Despierten ahora, hijos Míos, y entiendan que quitar la vida llevará a los perpetradores al fuego eterno del Infierno. No habrá retorno de este abismo lleno de demonios. Esos mismos demonios que a través del trabajo del engañador – Satanás – convence al asesino ¡de que lo que está haciendo es correcto! Él convencerá astutamente a las madres, por ejemplo, de que ellas están tomando la “decisión correcta”. Usando todo truco asociado con el razonamiento humano, él hará a la persona justificar el acto aunque esté mal. Él usará la mentira de que el asesino tiene sus propios derechos. Que debe mirar por sus propios intereses primero. En nombre de los derechos humanos, la mentira es manifestada para que los derechos de una madre y su libertad de vivir la vida como ella escoja haya de ser admirada. La mentira entonces la convence de que está bien y es correcto asesinar a su hijo.

Por favor, comprendan que la intensidad del genocidio en el mundo ha sido predicha. Es una de las muchas señales de las que se habla en relación a los Tiempos Finales.

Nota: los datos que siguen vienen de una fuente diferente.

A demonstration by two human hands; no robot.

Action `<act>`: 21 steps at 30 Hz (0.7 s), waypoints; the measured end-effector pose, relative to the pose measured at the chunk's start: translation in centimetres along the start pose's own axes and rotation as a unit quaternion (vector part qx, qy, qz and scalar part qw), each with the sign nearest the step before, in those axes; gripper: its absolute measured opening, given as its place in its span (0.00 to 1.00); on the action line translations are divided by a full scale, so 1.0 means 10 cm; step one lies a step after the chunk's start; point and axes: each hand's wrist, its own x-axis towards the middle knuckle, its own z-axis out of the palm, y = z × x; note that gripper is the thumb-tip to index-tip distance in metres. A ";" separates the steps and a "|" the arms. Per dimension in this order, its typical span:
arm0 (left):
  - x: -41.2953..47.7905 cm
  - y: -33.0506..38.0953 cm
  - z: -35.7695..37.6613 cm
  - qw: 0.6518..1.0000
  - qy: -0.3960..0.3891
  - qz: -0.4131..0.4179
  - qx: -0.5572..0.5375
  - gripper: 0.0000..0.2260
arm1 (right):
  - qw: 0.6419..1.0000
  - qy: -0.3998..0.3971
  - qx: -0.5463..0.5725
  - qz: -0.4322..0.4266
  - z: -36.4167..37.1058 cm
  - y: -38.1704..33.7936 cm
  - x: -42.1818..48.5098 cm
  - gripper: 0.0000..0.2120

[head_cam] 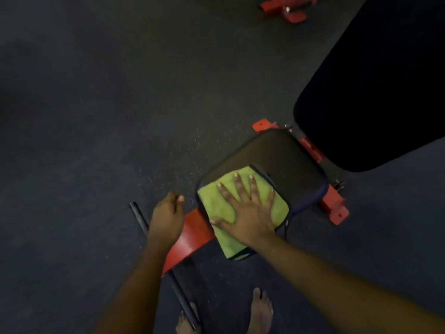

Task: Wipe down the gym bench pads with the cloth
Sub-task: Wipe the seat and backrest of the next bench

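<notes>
The right hand (pixel 243 213) lies flat, fingers spread, pressing the green cloth (pixel 228 210) onto the near left part of the small seat pad (pixel 284 155); the cloth's near end hangs over the pad's edge. The left hand (pixel 168 215) is loosely curled, holding nothing, above the red frame (pixel 192 235). The long back pad (pixel 375 88) lies far right on the bench.
</notes>
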 end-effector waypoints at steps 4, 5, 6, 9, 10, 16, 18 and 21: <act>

Deténganse todos ustedes ahora. Escuchen. El asesinato es una ofensa muy seria. Cométanlo y no serán salvados. No hay vuelta atrás. Arrepiéntanse aquellos de ustedes que hayan cometido este terrible pecado. Pidan perdón ahora. Yo, a través de Mi Misericordia, escucharé su oración. Ustedes pueden ser salvados y lo serán, si realmente están arrepentidos de su grave pecado. Yo escucharé. Yo perdonaré. Pero el tiempo no está de su lado.

Creyentes, recen mucho por estos hijos Míos que vagan perdidos, que han sido engañados por el engañador y por sus secuaces en posiciones de poder. Ellos necesitan las oraciones de ustedes ahora. Deben, todos ustedes, defender el derecho a la vida humana que no puede ser alterada por manos humanas bajo ninguna circunstancia.

Récenme todos los días. Ofrezcan cualquier sufrimiento que puedan tener por las víctimas inocentes.